- To do -
Every entry must be output exactly as it is written.

•••••

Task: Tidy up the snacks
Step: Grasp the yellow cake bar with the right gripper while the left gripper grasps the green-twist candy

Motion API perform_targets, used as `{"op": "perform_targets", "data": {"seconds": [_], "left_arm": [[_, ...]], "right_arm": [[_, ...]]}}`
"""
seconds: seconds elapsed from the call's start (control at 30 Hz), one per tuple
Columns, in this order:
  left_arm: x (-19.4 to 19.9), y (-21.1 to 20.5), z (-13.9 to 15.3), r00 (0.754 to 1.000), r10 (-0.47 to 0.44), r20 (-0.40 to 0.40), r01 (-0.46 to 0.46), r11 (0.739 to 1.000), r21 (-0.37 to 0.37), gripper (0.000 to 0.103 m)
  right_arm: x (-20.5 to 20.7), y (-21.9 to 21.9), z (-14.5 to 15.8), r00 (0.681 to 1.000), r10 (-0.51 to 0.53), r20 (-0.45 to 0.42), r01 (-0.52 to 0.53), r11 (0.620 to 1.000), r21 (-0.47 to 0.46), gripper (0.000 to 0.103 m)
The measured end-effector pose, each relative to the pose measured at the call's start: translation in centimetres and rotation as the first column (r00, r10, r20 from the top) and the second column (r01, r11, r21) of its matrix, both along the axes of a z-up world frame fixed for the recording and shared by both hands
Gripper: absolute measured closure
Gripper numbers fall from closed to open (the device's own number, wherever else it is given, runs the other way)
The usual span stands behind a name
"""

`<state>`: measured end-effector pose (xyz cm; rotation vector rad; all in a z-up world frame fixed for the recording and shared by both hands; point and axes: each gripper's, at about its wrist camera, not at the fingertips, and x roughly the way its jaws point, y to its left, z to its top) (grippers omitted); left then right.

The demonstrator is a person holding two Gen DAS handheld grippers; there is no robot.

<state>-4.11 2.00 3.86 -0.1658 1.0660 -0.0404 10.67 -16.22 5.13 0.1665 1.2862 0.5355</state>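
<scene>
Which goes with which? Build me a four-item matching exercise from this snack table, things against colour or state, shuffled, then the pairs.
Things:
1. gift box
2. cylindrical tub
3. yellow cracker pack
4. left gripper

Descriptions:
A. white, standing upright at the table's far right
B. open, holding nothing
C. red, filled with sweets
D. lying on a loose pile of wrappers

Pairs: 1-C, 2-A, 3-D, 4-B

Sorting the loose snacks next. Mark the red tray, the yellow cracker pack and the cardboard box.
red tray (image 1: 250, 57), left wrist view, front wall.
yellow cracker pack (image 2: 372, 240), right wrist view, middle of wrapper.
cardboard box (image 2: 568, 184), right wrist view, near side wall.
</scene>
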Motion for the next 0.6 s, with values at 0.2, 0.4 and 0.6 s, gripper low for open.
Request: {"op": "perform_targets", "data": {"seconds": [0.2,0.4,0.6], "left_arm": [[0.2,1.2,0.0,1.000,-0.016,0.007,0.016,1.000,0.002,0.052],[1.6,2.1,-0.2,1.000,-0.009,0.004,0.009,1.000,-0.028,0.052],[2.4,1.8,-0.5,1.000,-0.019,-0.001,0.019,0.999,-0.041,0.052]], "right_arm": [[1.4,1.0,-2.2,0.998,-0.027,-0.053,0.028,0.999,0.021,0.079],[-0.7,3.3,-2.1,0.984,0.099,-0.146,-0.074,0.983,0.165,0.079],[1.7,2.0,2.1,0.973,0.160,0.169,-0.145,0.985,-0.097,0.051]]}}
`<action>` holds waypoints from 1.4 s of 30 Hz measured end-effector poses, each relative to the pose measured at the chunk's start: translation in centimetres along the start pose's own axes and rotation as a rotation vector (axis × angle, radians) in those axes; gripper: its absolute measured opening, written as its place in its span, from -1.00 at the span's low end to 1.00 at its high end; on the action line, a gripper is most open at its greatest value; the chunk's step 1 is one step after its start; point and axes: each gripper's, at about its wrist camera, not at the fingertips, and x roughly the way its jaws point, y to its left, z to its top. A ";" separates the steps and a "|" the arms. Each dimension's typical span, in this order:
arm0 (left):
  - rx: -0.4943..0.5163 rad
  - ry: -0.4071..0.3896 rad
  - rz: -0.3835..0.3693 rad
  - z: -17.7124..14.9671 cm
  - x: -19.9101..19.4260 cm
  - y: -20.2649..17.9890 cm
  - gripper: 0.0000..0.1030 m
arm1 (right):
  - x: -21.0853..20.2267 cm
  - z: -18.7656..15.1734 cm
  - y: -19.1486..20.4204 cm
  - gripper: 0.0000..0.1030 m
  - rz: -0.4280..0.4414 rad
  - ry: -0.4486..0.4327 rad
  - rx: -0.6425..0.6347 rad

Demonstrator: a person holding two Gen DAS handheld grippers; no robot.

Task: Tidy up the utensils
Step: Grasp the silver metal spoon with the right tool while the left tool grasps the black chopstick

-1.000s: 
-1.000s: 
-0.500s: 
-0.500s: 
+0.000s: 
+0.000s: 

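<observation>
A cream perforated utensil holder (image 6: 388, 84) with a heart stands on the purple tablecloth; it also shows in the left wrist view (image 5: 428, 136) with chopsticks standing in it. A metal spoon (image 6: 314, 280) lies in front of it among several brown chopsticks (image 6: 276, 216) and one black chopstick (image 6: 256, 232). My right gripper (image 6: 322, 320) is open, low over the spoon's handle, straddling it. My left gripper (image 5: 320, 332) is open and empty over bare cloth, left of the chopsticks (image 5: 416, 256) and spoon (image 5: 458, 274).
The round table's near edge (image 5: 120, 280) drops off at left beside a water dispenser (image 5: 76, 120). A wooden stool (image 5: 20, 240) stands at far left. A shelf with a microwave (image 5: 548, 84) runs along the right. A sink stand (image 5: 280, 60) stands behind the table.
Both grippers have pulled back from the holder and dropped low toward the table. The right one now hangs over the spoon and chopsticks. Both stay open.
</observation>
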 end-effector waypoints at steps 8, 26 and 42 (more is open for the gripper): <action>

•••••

- Exercise solution -
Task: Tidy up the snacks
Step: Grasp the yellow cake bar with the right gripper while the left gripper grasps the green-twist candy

Motion API perform_targets, used as `{"op": "perform_targets", "data": {"seconds": [_], "left_arm": [[_, ...]], "right_arm": [[_, ...]]}}`
"""
seconds: seconds elapsed from the call's start (control at 30 Hz), one per tuple
Columns, in this order:
  left_arm: x (-19.4 to 19.9), y (-21.1 to 20.5), z (-13.9 to 15.3), r00 (0.754 to 1.000), r10 (-0.47 to 0.44), r20 (-0.40 to 0.40), r01 (-0.46 to 0.46), r11 (0.739 to 1.000), r21 (-0.37 to 0.37), gripper (0.000 to 0.103 m)
  right_arm: x (-20.5 to 20.7), y (-21.9 to 21.9), z (-14.5 to 15.8), r00 (0.681 to 1.000), r10 (-0.51 to 0.53), r20 (-0.45 to 0.42), r01 (-0.52 to 0.53), r11 (0.620 to 1.000), r21 (-0.47 to 0.46), gripper (0.000 to 0.103 m)
The measured end-effector pose, each relative to the pose measured at the call's start: translation in centimetres and rotation as the first column (r00, r10, r20 from the top) and the second column (r01, r11, r21) of its matrix, both along the axes of a z-up world frame fixed for the recording and shared by both hands
Gripper: absolute measured closure
Gripper numbers fall from closed to open (the device's own number, wherever else it is given, runs the other way)
The usual span stands behind a name
"""

`<state>`: measured end-effector pose (xyz cm; rotation vector rad; all in a z-up world frame fixed for the recording and shared by both hands; point and axes: each gripper's, at about its wrist camera, not at the fingertips, and x roughly the way its jaws point, y to its left, z to its top) (grippers omitted); left then right.

The demonstrator is a person holding two Gen DAS handheld grippers; there is no robot.

<state>-4.11 2.00 3.86 -0.1658 1.0660 -0.0404 10.67 -16.22 5.13 0.1665 1.2862 0.5355</state>
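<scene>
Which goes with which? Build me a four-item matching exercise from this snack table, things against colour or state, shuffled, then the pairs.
Things:
1. gift box
2. cylindrical tub
3. yellow cracker pack
4. left gripper

Descriptions:
A. white, standing upright at the table's far right
B. open, holding nothing
C. red, filled with sweets
D. lying on a loose pile of wrappers

Pairs: 1-C, 2-A, 3-D, 4-B

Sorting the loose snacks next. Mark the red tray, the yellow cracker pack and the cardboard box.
red tray (image 1: 250, 57), left wrist view, front wall.
yellow cracker pack (image 2: 372, 240), right wrist view, middle of wrapper.
cardboard box (image 2: 568, 184), right wrist view, near side wall.
</scene>
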Motion for the next 0.6 s, with values at 0.2, 0.4 and 0.6 s, gripper low for open.
Request: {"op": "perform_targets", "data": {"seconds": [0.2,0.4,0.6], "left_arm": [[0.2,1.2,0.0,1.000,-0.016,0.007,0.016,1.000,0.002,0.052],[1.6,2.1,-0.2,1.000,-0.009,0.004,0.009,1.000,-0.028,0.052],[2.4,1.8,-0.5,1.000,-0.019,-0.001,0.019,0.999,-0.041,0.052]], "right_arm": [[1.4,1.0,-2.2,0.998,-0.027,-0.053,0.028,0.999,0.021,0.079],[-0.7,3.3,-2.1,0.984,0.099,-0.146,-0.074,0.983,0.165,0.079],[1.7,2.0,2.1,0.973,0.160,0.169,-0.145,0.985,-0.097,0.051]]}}
`<action>` holds waypoints from 1.4 s of 30 Hz measured end-effector poses, each relative to the pose measured at the chunk's start: translation in centimetres along the start pose's own axes and rotation as a rotation vector (axis × angle, radians) in those axes; gripper: its absolute measured opening, written as its place in its span, from -1.00 at the span's low end to 1.00 at its high end; on the action line, a gripper is most open at its greatest value; the chunk's step 1 is one step after its start; point and axes: each gripper's, at about its wrist camera, not at the fingertips, and x roughly the way its jaws point, y to its left, z to its top. A ";" separates the steps and a "|" the arms. Each dimension's typical span, in this order:
arm0 (left):
  - rx: -0.4943..0.5163 rad
  - ry: -0.4071..0.3896 rad
  - rz: -0.3835..0.3693 rad
  - z: -17.7124..14.9671 cm
  - x: -19.9101..19.4260 cm
  - y: -20.2649..17.9890 cm
  - gripper: 0.0000..0.1030 m
arm1 (right):
  - x: -21.0853..20.2267 cm
  - z: -18.7656..15.1734 cm
  - y: -19.1486..20.4204 cm
  - gripper: 0.0000..0.1030 m
  - rz: -0.4280..0.4414 rad
  - ry: -0.4486..0.4327 rad
  - rx: -0.6425..0.6347 rad

Demonstrator: a person holding two Gen DAS handheld grippers; no robot.

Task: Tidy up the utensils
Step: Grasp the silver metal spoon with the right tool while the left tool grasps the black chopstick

-1.000s: 
-1.000s: 
-0.500s: 
-0.500s: 
+0.000s: 
+0.000s: 

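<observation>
A cream perforated utensil holder (image 6: 388, 84) with a heart stands on the purple tablecloth; it also shows in the left wrist view (image 5: 428, 136) with chopsticks standing in it. A metal spoon (image 6: 314, 280) lies in front of it among several brown chopsticks (image 6: 276, 216) and one black chopstick (image 6: 256, 232). My right gripper (image 6: 322, 320) is open, low over the spoon's handle, straddling it. My left gripper (image 5: 320, 332) is open and empty over bare cloth, left of the chopsticks (image 5: 416, 256) and spoon (image 5: 458, 274).
The round table's near edge (image 5: 120, 280) drops off at left beside a water dispenser (image 5: 76, 120). A wooden stool (image 5: 20, 240) stands at far left. A shelf with a microwave (image 5: 548, 84) runs along the right. A sink stand (image 5: 280, 60) stands behind the table.
Both grippers have pulled back from the holder and dropped low toward the table. The right one now hangs over the spoon and chopsticks. Both stay open.
</observation>
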 end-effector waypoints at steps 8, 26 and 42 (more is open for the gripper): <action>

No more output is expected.